PROBLEM TO SOLVE - Within the listing below, please copy exactly the lines between the line holding "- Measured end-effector" and the line holding "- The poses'", inclusive.

EXERCISE DATA -
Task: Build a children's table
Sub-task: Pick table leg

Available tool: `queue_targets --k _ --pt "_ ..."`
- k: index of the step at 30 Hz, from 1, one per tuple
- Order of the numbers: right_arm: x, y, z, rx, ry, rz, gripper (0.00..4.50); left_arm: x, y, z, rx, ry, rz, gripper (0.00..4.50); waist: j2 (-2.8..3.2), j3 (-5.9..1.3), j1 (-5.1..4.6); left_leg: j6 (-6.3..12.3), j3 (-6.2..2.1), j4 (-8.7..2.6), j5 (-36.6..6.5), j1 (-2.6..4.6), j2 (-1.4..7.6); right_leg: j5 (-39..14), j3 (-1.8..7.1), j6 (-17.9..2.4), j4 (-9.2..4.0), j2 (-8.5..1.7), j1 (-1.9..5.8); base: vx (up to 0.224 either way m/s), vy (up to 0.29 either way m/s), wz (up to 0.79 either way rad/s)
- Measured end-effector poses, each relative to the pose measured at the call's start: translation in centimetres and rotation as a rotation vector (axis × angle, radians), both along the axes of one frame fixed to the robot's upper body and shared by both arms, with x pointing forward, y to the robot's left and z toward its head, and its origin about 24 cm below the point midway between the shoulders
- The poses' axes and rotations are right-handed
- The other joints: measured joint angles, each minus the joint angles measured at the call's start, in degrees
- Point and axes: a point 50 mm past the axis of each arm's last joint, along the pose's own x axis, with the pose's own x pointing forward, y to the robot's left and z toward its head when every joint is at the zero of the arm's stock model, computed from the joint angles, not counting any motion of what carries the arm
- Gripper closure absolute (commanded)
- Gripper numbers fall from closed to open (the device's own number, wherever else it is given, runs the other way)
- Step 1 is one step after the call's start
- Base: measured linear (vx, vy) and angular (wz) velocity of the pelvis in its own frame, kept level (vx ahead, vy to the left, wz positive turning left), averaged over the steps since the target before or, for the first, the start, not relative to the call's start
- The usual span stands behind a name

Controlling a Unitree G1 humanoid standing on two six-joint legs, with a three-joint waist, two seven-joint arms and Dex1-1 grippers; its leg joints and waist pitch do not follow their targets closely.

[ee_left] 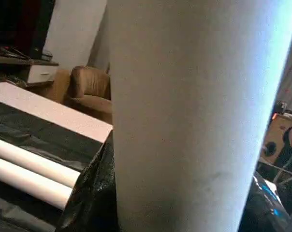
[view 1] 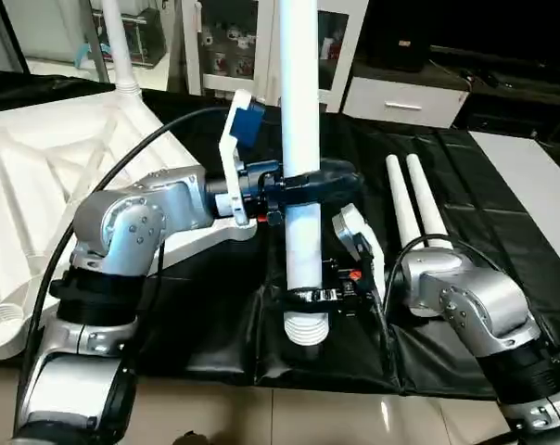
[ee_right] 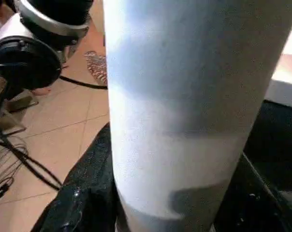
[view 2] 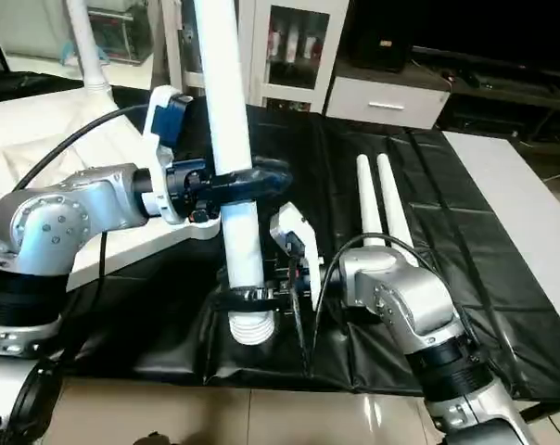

ANSWER SECTION -
- Measured end-effector poses, each relative to the pose measured at the call's start: translation in centimetres and rotation as a rotation vector (axis × angle, radians), both along the axes of one frame fixed to the robot's upper body and shared by both arms, with x pointing forward, y to the robot's left and z toward its head, and its origin about 24 cm below the point midway between the shoulders
- The poses' axes and rotations are right-handed

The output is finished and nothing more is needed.